EXERCISE DIRECTIONS →
Among the entries below, how many lines contain "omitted"? Answer with the number only.

MATERIAL PROVIDED →
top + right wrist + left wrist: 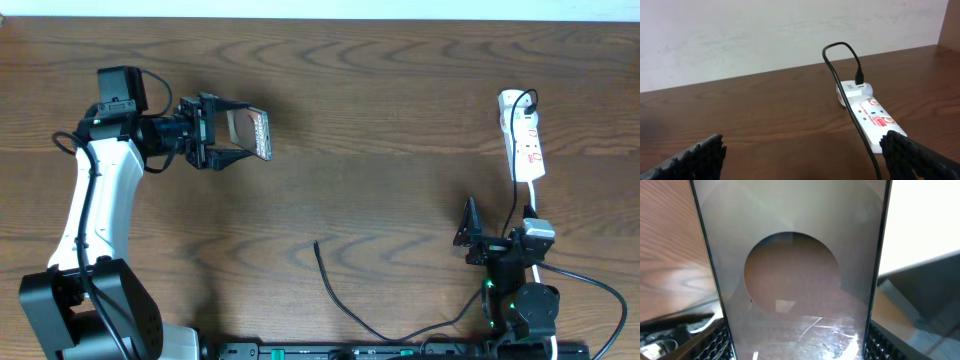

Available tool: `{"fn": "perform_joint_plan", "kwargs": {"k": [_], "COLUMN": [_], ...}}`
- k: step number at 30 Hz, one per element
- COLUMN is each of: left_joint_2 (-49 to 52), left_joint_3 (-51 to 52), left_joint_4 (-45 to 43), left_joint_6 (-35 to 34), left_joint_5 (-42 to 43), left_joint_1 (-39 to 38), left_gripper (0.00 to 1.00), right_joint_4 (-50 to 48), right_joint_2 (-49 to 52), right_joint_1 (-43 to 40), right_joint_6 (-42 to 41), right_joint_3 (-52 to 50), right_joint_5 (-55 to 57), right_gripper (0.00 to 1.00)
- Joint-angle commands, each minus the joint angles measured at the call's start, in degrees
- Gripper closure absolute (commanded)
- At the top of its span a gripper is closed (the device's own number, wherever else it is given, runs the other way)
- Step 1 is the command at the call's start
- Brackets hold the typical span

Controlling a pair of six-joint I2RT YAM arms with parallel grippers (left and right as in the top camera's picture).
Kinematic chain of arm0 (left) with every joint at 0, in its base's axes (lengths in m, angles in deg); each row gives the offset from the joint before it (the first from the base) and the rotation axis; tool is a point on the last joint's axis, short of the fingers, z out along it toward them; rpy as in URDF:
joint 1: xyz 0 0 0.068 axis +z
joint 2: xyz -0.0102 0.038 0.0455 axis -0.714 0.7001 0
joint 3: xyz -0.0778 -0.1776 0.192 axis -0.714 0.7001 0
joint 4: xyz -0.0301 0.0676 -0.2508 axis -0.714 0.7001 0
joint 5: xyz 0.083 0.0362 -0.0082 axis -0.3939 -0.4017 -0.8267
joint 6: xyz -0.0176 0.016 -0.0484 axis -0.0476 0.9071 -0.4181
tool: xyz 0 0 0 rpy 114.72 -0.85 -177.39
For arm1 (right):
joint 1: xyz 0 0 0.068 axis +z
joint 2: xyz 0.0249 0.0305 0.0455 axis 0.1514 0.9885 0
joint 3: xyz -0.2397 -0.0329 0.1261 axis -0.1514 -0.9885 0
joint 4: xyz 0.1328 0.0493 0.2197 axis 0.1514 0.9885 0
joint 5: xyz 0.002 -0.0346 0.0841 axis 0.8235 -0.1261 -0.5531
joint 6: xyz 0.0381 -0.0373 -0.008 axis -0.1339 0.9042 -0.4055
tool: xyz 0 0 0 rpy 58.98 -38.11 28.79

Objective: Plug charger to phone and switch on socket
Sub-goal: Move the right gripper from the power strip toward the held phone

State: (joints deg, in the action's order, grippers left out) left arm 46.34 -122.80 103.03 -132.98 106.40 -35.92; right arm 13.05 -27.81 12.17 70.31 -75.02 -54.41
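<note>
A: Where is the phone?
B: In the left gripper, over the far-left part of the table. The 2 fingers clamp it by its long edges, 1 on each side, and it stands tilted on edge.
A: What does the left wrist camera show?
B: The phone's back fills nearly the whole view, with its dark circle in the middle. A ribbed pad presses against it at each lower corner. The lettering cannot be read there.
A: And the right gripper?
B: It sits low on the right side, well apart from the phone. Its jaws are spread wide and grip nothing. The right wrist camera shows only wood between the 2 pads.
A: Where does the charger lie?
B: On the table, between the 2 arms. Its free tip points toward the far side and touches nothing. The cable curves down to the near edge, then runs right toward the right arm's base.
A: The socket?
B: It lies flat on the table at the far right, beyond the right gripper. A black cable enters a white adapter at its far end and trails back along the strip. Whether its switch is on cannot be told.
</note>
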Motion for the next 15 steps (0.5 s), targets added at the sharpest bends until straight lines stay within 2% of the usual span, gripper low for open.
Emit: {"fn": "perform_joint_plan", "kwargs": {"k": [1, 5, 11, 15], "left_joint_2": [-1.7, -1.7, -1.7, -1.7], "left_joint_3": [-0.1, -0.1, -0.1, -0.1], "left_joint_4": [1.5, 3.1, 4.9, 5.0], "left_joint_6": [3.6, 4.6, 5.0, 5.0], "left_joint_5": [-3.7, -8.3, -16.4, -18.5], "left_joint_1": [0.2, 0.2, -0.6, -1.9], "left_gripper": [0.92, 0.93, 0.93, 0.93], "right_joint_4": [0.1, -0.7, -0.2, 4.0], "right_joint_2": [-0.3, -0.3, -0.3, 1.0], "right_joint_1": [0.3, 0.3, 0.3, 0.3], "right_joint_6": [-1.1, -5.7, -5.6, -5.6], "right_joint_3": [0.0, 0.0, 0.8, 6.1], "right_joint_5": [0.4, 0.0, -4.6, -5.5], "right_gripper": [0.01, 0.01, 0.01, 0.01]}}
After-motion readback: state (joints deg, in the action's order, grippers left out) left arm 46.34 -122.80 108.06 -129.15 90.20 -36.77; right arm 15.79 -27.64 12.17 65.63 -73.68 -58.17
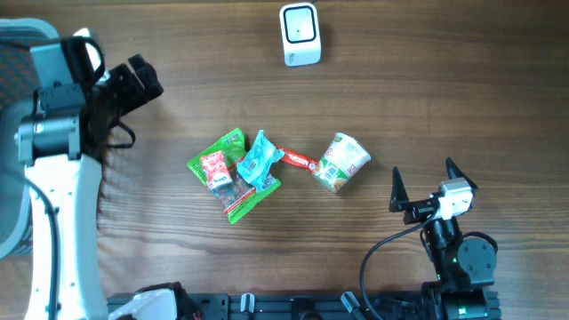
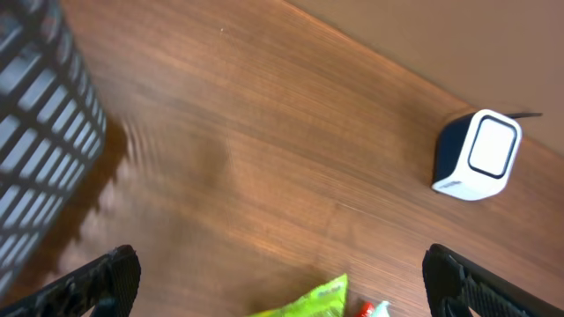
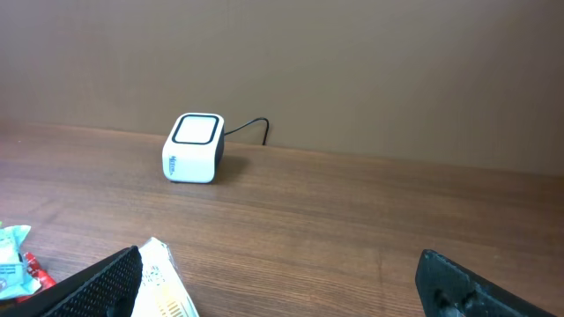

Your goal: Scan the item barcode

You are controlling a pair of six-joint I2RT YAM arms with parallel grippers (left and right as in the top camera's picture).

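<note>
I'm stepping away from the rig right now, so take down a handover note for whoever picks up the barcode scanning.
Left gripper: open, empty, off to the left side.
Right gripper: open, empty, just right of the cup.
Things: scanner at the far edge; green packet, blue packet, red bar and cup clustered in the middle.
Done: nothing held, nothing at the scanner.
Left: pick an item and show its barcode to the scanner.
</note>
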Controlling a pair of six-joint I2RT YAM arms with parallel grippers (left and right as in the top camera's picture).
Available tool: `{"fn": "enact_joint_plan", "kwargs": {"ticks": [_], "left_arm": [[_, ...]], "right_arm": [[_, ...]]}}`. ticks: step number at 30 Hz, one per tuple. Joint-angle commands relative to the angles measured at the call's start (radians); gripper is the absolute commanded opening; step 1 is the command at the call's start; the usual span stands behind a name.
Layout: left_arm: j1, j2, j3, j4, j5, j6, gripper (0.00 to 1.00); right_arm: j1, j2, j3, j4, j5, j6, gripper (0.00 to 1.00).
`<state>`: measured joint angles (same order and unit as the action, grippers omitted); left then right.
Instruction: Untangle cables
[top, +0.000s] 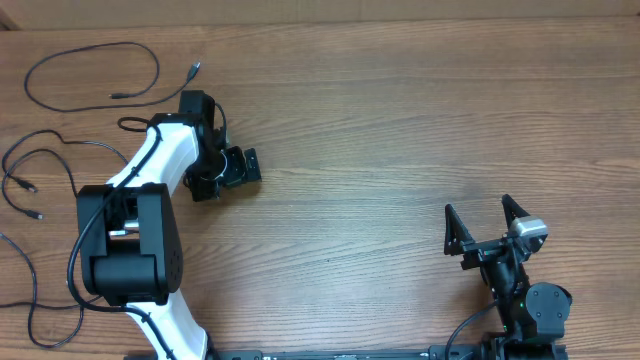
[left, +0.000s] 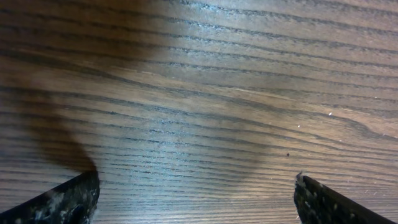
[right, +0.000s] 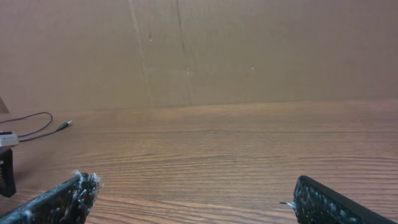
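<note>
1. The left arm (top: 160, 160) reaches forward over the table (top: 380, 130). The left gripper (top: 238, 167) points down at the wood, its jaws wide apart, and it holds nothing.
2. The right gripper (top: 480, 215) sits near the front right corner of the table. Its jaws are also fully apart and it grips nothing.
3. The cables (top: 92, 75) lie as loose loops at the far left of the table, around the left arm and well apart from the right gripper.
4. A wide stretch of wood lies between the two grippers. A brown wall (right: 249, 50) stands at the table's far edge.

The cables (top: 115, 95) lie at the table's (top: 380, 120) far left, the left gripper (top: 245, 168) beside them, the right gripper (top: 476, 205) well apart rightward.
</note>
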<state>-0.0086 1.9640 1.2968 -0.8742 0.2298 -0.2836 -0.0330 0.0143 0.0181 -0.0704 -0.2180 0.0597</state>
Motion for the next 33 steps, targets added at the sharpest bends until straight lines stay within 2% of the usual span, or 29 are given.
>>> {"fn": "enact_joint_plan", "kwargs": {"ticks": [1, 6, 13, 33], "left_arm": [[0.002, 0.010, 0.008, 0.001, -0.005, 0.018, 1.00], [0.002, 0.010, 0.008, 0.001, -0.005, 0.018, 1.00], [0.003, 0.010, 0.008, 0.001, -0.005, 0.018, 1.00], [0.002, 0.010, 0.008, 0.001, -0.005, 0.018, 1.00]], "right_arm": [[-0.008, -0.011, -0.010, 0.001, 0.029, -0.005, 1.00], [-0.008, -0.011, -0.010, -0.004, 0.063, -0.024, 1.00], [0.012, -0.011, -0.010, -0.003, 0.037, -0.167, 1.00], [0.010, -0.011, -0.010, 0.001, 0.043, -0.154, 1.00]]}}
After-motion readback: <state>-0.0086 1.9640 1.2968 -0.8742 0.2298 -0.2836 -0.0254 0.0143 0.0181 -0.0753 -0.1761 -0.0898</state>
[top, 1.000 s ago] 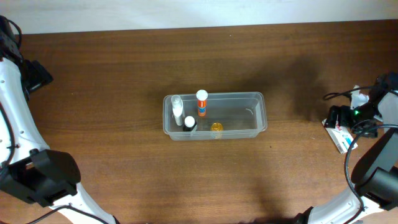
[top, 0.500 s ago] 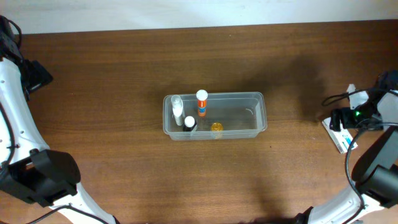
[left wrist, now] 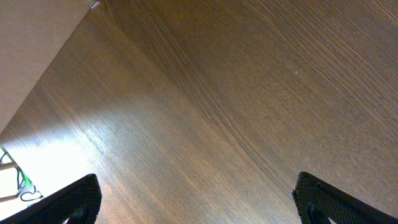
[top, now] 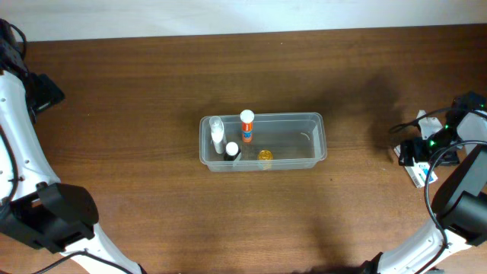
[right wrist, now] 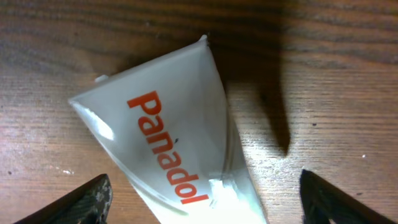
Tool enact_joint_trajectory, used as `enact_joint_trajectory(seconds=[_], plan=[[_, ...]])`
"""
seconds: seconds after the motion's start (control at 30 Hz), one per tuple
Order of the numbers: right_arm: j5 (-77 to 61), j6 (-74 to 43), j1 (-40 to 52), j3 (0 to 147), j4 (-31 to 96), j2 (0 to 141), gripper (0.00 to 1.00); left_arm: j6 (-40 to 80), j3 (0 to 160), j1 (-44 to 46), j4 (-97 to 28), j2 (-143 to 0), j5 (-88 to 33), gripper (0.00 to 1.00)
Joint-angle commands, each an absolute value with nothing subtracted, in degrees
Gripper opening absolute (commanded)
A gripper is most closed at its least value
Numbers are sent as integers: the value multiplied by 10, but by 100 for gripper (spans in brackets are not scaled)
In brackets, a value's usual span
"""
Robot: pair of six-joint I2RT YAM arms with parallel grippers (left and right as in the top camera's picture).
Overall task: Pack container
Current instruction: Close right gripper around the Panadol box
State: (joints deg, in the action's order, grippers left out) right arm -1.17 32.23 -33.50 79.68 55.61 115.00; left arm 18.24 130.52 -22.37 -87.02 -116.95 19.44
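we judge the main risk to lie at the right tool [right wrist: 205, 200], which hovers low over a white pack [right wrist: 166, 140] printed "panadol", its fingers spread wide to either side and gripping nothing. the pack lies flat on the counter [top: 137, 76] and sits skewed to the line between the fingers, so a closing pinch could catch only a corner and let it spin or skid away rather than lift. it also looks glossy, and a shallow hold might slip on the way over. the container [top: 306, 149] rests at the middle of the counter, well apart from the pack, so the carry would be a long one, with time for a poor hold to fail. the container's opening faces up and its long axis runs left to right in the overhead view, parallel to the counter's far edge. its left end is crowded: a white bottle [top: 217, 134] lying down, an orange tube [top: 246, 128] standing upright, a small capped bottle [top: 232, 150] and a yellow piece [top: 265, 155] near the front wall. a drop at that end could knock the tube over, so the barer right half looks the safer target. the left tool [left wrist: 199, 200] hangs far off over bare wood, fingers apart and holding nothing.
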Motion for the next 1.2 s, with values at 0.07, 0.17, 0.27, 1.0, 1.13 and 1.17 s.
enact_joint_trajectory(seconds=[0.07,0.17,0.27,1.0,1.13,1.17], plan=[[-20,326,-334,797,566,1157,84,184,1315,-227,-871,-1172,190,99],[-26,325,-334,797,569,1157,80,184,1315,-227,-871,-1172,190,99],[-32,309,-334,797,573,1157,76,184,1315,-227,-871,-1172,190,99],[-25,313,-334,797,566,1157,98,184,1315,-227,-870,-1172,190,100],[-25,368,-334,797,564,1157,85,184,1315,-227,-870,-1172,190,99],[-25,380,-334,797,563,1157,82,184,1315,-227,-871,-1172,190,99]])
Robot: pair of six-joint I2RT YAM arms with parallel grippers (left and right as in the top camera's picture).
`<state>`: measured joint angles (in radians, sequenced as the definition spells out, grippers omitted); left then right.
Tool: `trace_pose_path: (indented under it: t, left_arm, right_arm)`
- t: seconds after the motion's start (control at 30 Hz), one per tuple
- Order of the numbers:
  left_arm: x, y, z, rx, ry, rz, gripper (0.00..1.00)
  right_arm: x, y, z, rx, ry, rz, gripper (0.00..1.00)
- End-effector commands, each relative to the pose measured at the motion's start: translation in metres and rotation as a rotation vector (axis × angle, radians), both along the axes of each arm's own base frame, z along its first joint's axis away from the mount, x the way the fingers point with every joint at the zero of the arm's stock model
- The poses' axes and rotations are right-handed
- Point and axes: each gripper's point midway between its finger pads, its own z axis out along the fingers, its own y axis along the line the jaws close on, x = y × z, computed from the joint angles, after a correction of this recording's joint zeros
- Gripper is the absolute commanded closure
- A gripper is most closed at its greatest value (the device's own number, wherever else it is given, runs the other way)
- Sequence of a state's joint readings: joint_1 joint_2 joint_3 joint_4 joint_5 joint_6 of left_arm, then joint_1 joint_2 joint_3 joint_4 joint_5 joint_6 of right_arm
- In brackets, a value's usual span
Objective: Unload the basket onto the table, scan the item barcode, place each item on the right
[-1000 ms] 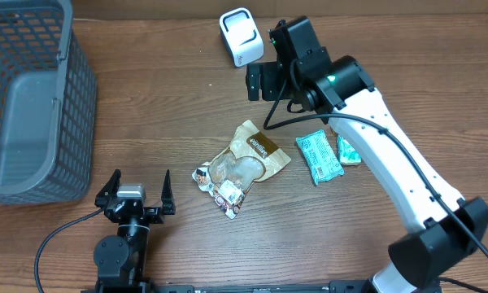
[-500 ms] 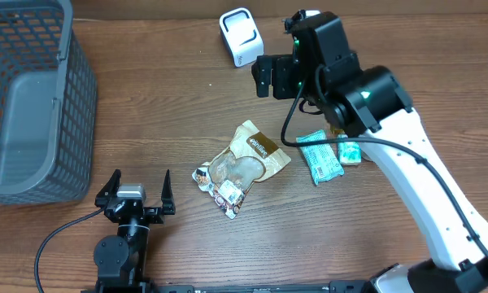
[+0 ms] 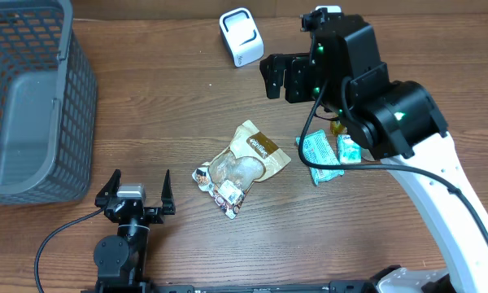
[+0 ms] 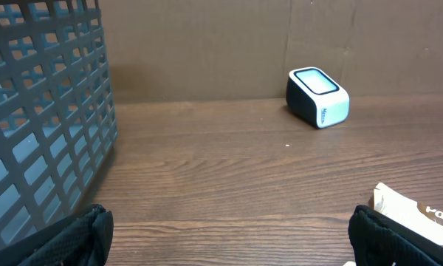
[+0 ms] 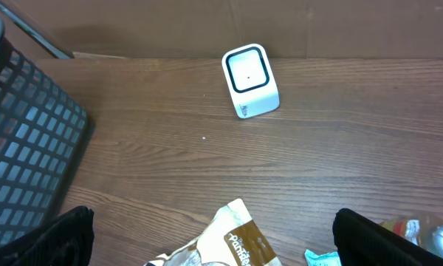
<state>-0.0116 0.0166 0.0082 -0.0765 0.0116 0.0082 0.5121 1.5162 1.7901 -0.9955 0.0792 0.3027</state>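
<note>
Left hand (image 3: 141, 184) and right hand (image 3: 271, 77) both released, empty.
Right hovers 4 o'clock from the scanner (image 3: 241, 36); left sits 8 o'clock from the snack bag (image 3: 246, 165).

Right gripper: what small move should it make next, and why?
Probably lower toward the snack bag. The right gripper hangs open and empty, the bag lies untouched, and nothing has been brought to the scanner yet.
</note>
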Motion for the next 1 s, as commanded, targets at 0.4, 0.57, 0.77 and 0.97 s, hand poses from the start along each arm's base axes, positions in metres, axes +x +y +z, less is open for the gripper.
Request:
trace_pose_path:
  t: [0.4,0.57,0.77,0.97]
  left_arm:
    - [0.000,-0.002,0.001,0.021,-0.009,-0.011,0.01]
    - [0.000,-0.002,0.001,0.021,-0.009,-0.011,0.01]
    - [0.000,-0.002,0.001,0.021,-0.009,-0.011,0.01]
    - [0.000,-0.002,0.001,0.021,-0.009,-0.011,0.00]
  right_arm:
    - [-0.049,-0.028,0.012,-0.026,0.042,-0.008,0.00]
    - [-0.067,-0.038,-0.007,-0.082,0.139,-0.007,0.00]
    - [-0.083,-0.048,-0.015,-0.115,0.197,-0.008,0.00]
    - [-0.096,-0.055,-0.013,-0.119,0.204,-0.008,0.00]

OUTPUT BELOW →
2